-- Exercise prompt --
In the records that follow, find the line with "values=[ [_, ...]"; from there, retype every line exactly through the line with "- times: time", which also belongs to the answer.

-- Entries provided --
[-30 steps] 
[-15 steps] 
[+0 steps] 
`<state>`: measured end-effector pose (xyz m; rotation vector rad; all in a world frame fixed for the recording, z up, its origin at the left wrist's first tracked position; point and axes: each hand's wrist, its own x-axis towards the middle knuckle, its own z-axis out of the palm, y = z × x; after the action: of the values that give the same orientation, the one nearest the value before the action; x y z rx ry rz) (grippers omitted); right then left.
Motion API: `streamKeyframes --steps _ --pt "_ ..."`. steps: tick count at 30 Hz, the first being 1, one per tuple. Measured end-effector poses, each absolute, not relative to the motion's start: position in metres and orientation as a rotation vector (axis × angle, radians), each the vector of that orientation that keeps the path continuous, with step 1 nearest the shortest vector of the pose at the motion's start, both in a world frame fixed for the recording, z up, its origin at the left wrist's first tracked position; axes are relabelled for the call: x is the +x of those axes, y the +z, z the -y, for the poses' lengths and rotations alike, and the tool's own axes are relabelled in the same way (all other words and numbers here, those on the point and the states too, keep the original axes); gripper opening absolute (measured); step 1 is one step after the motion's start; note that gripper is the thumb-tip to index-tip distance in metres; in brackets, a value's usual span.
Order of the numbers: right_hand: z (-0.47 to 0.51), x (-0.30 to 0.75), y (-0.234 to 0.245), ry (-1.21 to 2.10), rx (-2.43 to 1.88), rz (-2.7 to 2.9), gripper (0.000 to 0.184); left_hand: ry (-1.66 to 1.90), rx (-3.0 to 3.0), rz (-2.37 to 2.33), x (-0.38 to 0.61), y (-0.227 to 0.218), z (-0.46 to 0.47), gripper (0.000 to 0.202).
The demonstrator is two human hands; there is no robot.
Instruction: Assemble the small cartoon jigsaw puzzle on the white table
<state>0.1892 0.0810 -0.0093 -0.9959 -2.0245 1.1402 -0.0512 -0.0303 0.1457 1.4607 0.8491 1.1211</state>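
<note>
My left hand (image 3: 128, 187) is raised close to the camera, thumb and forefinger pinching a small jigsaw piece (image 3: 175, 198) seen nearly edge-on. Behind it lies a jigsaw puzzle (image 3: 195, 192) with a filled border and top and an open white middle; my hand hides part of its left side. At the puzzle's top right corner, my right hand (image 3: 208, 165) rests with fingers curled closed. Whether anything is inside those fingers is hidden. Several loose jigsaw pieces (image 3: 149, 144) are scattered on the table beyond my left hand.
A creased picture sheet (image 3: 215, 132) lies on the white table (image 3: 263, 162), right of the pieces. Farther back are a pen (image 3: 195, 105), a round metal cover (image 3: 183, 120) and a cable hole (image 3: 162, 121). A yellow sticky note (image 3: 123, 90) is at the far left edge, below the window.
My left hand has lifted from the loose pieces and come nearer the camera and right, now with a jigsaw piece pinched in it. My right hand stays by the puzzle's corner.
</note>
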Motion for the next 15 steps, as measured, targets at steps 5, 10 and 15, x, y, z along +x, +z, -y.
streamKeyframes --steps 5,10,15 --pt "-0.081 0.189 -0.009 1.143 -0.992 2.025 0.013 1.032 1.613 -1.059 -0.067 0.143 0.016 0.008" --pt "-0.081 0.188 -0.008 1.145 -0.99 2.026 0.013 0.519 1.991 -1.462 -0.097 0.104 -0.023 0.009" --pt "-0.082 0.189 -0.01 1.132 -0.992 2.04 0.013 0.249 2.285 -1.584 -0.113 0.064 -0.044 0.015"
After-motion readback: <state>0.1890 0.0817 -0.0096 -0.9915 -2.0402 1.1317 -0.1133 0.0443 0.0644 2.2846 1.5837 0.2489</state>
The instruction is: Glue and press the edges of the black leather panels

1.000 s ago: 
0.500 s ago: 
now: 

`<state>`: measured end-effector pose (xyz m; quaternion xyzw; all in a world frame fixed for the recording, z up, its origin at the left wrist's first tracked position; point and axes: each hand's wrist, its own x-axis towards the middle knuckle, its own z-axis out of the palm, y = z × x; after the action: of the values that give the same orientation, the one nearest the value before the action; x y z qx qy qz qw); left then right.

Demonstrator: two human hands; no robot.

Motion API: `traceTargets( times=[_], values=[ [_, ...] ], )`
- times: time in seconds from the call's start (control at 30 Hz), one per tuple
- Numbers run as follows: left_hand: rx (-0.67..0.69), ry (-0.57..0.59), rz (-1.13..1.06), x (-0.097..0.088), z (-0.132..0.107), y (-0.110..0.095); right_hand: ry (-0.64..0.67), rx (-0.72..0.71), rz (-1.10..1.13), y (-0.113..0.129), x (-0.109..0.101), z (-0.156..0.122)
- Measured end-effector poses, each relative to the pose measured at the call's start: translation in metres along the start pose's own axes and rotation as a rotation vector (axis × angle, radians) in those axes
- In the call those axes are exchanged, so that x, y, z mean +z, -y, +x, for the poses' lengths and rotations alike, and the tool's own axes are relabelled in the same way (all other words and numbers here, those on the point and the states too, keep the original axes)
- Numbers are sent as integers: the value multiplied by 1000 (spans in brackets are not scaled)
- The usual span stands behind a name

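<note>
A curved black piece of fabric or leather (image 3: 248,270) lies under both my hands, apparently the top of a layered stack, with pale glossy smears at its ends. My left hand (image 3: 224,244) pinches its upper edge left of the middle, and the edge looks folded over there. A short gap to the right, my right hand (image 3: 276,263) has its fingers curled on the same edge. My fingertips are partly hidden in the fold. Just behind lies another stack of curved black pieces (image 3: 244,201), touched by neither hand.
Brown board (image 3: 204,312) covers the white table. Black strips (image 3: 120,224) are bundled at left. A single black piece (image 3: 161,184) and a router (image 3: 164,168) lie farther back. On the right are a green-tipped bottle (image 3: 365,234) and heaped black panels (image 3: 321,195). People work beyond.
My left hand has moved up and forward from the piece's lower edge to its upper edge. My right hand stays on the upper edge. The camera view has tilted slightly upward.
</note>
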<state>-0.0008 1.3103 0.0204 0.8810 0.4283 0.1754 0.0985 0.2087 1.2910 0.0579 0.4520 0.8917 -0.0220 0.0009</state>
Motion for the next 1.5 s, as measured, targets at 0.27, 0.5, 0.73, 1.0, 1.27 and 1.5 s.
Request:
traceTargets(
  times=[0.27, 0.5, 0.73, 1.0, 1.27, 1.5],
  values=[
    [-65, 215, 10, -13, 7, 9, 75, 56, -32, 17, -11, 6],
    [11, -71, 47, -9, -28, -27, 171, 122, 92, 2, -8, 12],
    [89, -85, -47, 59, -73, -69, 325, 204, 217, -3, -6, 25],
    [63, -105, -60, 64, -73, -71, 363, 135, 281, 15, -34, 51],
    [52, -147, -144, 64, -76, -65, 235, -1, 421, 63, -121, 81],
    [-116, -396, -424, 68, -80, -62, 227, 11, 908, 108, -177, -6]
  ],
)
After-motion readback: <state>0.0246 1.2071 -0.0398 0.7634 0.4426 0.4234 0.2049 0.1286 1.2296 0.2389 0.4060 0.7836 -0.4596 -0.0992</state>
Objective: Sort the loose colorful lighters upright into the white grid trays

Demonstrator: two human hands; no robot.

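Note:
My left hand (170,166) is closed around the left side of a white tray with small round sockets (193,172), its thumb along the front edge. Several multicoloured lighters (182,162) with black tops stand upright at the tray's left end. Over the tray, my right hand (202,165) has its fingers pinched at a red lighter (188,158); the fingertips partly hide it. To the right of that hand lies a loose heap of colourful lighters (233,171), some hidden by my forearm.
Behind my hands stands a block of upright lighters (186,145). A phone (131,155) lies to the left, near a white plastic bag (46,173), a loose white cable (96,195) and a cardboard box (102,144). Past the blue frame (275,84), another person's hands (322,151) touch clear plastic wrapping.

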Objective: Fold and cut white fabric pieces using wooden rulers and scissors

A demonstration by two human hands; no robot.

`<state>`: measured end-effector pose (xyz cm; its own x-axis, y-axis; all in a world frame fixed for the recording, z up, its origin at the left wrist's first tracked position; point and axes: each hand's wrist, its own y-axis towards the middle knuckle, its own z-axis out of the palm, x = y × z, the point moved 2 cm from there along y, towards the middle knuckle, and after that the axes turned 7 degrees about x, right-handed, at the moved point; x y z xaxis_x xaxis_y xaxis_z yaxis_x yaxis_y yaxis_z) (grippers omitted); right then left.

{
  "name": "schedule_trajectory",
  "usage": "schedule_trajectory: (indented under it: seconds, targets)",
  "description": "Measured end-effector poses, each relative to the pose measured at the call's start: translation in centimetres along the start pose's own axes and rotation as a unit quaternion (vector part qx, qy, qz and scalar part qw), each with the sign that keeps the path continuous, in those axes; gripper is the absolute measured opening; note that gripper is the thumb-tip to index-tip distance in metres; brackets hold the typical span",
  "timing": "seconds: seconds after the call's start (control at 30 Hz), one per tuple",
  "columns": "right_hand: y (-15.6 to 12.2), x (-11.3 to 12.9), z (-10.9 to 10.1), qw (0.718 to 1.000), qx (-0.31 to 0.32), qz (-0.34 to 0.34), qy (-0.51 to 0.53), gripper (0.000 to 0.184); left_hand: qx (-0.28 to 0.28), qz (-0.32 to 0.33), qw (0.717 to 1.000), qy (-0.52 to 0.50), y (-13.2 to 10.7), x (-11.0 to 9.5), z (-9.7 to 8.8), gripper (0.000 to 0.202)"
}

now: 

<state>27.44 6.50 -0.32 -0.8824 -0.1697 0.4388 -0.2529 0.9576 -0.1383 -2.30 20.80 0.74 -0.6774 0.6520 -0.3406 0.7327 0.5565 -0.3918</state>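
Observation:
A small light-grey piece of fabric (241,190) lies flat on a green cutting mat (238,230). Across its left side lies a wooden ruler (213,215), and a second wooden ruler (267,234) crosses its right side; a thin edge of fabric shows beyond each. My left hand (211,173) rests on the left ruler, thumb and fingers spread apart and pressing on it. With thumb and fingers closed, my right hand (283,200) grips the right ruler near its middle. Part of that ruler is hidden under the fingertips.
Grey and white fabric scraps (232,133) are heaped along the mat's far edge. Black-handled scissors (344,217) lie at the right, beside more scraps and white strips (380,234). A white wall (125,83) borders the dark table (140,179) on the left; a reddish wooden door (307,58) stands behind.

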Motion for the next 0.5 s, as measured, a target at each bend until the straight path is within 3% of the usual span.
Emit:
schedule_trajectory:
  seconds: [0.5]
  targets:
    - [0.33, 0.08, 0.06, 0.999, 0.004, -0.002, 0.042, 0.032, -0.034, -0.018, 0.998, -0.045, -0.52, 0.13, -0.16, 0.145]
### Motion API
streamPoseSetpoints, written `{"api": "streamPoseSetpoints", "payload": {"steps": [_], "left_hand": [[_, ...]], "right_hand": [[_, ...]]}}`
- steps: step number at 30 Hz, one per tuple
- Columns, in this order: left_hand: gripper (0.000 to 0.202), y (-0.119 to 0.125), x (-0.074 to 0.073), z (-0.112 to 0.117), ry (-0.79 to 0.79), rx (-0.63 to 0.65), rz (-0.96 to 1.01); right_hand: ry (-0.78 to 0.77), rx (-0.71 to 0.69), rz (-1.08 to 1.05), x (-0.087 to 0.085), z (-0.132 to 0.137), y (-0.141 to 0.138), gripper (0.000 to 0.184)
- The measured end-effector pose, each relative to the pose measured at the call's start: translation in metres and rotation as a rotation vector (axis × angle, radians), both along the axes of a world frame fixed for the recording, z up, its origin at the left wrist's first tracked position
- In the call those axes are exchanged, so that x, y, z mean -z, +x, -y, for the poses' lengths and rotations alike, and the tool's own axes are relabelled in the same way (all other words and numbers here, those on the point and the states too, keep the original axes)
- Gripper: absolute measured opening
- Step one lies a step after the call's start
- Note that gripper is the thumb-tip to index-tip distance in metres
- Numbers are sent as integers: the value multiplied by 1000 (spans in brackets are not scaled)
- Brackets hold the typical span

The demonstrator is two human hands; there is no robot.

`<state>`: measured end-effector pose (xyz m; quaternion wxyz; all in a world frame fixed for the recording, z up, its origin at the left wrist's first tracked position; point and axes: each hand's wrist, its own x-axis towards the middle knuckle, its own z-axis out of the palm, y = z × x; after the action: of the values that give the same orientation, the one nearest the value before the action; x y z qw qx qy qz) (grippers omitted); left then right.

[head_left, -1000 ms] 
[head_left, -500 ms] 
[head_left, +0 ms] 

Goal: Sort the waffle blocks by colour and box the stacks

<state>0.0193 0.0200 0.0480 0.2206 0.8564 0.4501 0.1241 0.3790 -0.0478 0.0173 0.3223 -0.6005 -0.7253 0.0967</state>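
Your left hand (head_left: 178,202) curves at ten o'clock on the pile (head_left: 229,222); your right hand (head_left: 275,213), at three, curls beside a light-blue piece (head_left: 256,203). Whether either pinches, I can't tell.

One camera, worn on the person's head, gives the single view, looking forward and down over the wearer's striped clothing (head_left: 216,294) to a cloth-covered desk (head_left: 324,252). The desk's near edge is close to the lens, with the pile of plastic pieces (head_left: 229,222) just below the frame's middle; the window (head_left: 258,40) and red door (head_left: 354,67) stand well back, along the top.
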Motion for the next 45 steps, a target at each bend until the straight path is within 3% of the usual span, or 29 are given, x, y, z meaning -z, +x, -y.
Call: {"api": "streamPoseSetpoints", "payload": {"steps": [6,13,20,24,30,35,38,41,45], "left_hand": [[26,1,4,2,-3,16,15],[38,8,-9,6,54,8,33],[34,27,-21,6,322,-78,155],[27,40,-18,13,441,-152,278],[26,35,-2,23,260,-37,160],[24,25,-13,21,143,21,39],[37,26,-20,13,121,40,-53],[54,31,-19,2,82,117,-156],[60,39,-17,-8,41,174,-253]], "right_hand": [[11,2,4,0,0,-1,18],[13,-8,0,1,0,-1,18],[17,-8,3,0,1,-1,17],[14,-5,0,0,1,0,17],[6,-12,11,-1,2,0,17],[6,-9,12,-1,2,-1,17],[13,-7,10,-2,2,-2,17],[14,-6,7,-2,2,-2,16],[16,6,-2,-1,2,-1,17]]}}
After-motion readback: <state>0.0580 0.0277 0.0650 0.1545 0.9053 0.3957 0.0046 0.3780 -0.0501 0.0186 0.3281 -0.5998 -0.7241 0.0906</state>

-- Solution to the problem --
Motion API: `traceTargets( times=[_], values=[ [_, ...] ], )`
- times: time in seconds from the call's start (control at 30 Hz), one per tuple

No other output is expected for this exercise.